I have made a video explaining what you will need as well as showing you the various steps but, I have also written below the key points!

WHAT YOU WILL NEED!

§ A guillotine - at least A3 in size

§ A scorer

§ Scissors

§ A scalpel

§ Safety ruler

§ A self healing cutting board

§ Double sided tape - ideally (for your own sanity) not one with a peel back strip over the top

§ Hole punch (can be standard or I use a pair of Fiskars for a smaller hole)

§ Ribbon/String/Twine

STEPS

§ Firstly, using scissors, cut both tabs up along the straight and then inwards, across the diagonal line, to the invitation edge.

§ Secondly, use the scorer to make 5 folds; 3 across the invitation and two up along the edge of the invitation tabs. I would always recommend folding one to check that your folds are in the right place before folding all of them. Sometimes you have to move one of the score lines up or down a couple of millimeters to get the invitations to fold together cleanly.
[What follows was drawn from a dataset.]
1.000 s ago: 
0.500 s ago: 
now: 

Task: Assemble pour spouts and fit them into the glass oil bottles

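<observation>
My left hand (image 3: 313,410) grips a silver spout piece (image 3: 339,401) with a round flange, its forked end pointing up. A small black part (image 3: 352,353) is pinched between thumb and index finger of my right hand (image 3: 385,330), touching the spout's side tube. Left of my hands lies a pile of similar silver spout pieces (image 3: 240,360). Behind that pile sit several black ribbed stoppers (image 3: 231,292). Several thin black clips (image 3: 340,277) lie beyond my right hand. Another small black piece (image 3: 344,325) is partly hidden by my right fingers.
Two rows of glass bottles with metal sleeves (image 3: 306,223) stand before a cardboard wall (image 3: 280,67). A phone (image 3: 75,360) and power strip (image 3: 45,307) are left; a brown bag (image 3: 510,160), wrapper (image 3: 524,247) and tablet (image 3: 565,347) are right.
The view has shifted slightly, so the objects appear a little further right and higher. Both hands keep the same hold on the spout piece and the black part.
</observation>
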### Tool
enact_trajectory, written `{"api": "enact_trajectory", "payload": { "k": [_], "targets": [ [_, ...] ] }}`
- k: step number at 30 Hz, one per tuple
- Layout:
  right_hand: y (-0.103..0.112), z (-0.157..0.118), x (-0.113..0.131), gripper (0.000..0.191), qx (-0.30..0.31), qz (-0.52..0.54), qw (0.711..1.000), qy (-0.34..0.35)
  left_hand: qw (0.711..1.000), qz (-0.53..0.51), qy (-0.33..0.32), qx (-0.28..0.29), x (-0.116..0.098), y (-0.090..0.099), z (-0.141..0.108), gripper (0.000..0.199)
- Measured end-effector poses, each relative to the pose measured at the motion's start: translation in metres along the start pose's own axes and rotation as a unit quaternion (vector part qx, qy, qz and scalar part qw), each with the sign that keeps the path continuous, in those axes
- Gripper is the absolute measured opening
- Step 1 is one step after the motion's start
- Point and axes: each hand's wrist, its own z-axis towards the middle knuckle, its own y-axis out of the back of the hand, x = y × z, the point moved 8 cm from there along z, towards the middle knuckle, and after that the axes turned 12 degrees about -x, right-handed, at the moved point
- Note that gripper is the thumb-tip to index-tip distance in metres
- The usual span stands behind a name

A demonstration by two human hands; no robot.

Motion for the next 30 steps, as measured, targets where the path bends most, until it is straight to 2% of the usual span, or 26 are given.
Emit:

§ Using your guillotine, ensuring that your invitations are as straight as possible, cut from the top, all the way down to the cut you made with the scissors. Do this on both sides.

§ While you have the guillotine out, cut the top diagonal lines to create the point that will be the front of your invitation.

§ Cut out your band as well as your inserts, cutting along the two side edges first, ensuring that the two (or three) inserts are exactly the same width. Then cut them across the top and the bottom. Put the band and inserts aside.

§ Using your scalpel, safety ruler and cutting board, cut the inward triangle on the pocket. For best results, I recommend starting from the middle and cutting outwards towards the edge. Use a firm fluid motion with a sharp blade to get the cleanest cut.

§ Snip the bottom diagonal lines of the tabs, (scissors of scalpel, whichever you find easiest) making the point in line with the scored edge - this means that the tab will not be visible when you fold it over.

§ Fold the two tabs inwards and then, put your double sided tape along the edges of the tabs. (The invitation should be the reverse side up when you are putting the tape on the tabs).

§ Flip the invitation over, turn in your tabs, and fold the pocket upwards. Make sure this is aligned with the invitations before sticking down.

§ You're in the home stretch now! Put your inserts into the pockets and fold along the remaining score lines.

§ Hole punch your bands at either side

§ Cut your ribbon, for this size of invitation, I always use a length of around 56/57cm. Cut the ribbon at an angle, this will stop it fraying and will make it easier for you to thread through the holes on the bands.

§ Thread the ribbon through the bands

§ Tie your banded ribbons around your pocketfold invitations

§ VOILA! You have done it!

Further info, hints & tips!

§ I would recommend creating at least one or two from start to end to get a feel for how everything all works as you will learn bits and pieces. Once you are happy, it is much quicker overall to do one process at a time; all the cutting, all the scoring, etc. but I do think it's worth doing a few to begin with.

§ Make sure you have plenty of time to get these done. I have made well over a thousand now (often with the help of my happy little helpers!) and I would say, on average, each one takes around 7 minutes. So if you have 100 invitations, that is 700 minutes! There are a lot of processes and none of them can be rushed. Also, you want to enjoy making your wedding invitations and that is only possible if you don't feel pressured by time. That is when mistakes happen too! If you are pushed for time, then I recommend making them up with 2 or 3 friends or family members, make a little production line and away you go! Friends & family members can be easily paid off with wine & compliments! ;)

§ Be as accurate as possible with your cutting and scoring. If the long initial cuts aren't quite straight or if your score marks aren't straight, this will show up a lot more once you start folding. I promise you will get a much better result for giving the invitation that extra time.

§ I always print 5 extra that what I need - partly for samples but also, especially for the first ones you're making - I promise you, you will make a little hiccup here and there. It is a pretty intricate process and so a lot of the time, a small mistake can show up quite strongly.